▸ **WHAT TO PRODUCE**: All that should come back is the lines of the data below from the one containing "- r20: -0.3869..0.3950" to the one containing "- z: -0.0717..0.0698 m", inclusive, exactly as they stand.

▸ **DATASET CONTENT**:
=== Begin Enclosure ===

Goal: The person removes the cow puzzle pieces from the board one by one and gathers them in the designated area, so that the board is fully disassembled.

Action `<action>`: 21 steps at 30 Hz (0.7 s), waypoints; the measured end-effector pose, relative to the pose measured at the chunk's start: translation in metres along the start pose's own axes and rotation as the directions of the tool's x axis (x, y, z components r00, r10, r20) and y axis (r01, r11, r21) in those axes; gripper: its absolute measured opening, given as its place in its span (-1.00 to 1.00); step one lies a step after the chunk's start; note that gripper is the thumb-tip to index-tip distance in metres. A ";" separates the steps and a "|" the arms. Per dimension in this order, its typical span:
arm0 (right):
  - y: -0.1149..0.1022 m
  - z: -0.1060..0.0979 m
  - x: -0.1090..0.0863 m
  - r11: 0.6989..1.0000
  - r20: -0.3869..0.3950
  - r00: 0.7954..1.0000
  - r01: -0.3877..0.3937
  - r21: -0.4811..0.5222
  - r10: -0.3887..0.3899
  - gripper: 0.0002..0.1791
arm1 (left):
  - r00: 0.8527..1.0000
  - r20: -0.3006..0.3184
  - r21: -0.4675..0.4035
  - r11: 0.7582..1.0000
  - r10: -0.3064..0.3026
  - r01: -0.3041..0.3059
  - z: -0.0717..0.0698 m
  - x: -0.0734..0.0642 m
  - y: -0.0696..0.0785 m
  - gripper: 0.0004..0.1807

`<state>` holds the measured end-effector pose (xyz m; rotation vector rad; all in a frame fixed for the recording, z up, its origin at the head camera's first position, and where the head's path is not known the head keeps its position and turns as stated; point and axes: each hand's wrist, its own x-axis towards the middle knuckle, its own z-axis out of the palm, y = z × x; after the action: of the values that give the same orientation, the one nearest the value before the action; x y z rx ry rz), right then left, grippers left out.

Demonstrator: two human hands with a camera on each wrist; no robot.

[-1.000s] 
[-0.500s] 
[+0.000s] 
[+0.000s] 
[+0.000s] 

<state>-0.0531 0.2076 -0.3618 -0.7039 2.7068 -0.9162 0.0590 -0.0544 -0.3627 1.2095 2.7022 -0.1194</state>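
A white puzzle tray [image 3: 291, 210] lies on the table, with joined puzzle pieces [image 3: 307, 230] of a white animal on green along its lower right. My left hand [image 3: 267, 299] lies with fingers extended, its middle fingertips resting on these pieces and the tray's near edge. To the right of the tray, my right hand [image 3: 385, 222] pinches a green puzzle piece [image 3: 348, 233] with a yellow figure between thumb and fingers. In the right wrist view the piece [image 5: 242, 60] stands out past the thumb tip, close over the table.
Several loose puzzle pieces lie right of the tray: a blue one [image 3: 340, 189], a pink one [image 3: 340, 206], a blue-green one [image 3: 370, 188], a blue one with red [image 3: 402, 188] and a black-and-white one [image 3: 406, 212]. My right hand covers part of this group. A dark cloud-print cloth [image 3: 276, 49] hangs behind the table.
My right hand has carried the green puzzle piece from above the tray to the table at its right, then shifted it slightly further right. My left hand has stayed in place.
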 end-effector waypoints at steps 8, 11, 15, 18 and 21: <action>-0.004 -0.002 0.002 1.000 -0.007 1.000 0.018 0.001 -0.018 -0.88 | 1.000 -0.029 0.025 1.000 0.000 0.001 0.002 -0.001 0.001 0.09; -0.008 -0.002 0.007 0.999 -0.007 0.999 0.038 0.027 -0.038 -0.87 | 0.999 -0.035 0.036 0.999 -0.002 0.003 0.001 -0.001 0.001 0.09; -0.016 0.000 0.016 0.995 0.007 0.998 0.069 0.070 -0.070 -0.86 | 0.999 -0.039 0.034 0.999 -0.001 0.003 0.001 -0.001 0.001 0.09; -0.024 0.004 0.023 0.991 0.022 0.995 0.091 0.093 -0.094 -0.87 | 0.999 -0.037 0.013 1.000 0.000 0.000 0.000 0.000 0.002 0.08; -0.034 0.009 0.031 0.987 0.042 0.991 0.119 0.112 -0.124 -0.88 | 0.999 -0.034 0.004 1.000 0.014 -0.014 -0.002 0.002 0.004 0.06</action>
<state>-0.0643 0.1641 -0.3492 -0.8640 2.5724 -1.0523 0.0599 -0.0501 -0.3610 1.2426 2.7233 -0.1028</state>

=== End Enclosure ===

▸ **ANSWER TO THE PROBLEM**:
  - r20: -0.3869..0.3950
  - r00: 0.7954..1.0000
  - r01: -0.3877..0.3937
  - r21: -0.4811..0.5222
  - r10: -0.3887..0.3899
  - gripper: 0.0002..0.1791
arm1 (left):
  - r00: 0.8527..1.0000
  - r20: -0.3006..0.3184
  - r21: -0.4675..0.4035
  - r11: 0.7582..1.0000
  - r10: -0.3064..0.3026
  - r01: -0.3041..0.3059
  - z: -0.0717..0.0698 m

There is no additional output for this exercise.